UNIQUE GENES
(Nathan Olson’s Work Part 1)
Goal
- Find clusters of “sufficiently similar” genes
Background
- Clustering finds groups of objects that are similar based on some similarity measure
- Hierarchical clustering builds a tree that defines clusters at different levels
- Agglomerative hierarchical clustering
- Start with each object as one cluster
- Join clusters that are most similar
- Different alternatives:
- Any object in a cluster must be similar to at least one other cluster member according to the similarity measure (single linkage)
- Any object in a cluster must be similar to all others according to the similarity measure (complete linkage)
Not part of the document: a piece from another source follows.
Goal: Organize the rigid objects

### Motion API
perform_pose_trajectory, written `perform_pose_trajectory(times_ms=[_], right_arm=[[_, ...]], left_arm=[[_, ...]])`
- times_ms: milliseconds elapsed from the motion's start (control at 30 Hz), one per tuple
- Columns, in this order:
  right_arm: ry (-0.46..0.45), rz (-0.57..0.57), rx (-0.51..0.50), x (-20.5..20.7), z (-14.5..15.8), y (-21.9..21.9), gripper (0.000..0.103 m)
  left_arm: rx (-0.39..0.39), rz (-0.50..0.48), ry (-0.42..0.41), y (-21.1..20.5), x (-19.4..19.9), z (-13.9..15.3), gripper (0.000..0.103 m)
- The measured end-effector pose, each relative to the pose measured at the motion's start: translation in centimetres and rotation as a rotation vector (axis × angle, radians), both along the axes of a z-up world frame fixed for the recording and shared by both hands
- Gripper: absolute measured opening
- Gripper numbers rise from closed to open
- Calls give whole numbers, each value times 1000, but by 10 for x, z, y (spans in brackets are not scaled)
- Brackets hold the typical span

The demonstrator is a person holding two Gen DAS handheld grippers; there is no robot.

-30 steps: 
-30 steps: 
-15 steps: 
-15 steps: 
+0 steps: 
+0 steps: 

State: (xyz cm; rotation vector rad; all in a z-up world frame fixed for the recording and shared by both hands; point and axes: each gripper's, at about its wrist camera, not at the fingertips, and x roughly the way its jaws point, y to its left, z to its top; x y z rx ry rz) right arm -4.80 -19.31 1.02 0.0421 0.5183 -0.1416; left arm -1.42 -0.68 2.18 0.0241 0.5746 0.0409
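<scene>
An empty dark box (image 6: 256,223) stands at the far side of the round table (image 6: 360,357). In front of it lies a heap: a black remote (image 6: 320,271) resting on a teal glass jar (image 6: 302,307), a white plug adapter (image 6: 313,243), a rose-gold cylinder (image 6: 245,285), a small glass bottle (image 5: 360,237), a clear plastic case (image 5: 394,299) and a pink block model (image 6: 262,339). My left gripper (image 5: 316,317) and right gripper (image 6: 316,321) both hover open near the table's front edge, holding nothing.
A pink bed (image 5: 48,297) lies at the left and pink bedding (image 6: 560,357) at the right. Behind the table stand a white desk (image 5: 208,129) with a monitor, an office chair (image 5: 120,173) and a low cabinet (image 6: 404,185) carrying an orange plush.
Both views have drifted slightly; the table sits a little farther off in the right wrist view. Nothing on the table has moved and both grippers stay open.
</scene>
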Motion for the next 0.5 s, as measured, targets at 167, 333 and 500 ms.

- Other alternatives such as average linkage, cf. UPGMA
Problems
- Technical problem
- Amount of data
- Distance table requires N2 entries for N genes but we are only interested in those smaller than about 10-10
- Database implementation necessary
- Fundamental problem
- E-values are a problematic similarity measure: Not a “metric”
Why do we care if the E-valueis a metric?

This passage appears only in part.